So for me, I would like to look into the gear I buy to see if it can do what and if it addresses the right audio-related technical challenges at right place rather than going with evasion treatment with high cost just to sleep well.

Some of the noise problems are true; some need to be solved at critical parts of the gears only. But some are exaggerated by people that they are everywhere like you can see viruses everywhere so they have to solved in every corner of the gear. They can be everywhere but the question is where they need to be shielded to achieve the real need. Just a matter of perception.

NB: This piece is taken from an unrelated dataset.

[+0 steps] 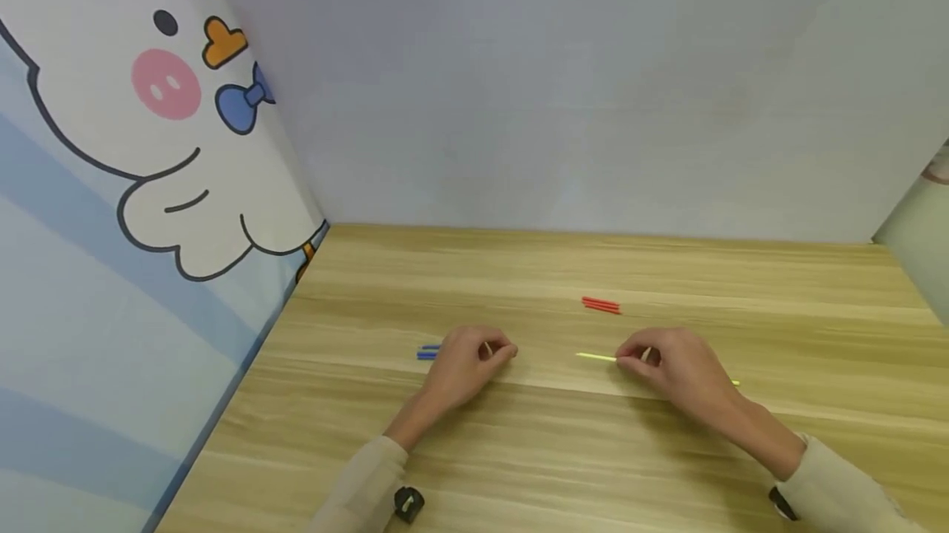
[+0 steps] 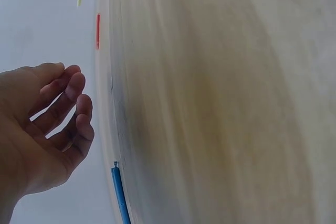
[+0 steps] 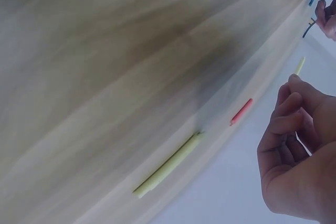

To be honest, when I went blind tests with my system with different combinations and all the time, the results disappointed me. So don’t let being subjective, pride of ownership to fool the way our minds work.

If you want a simple answer there are two: “Nothing makes a difference” or “Everything makes a difference”

The truth is that both are wrong. But the truth is much closer to the Everything side than most objectivists think and closer to Nothing than most subjectivists think.

^^^

Well said.

Ted … that’s expressed brilliantly.

That pearl could put a stop to all those useless subjectivist vs objectivist debates that plague many forums.

@tamnguyennb: I agree that concentrating efforts on critical spots is a good idea, but what are those spots as it relates to audio? My take is that it is basically up to us to do this. I doubt that there is an OEM out there that is designing computer or network hardware for audio at the level that we consider significant. It is likely that our concerns are not even considered valid in that industry. After all, what we are concerned about, at this point in “audio history”, is not or not yet measurable by conventional means. We have to listen to know whether an implemented idea has had an effect and that is subjective. I believe that we, as the collective computer audio community, will be the ones to figure out how to get digital equipment to do what we want, not the hardware producers themselves.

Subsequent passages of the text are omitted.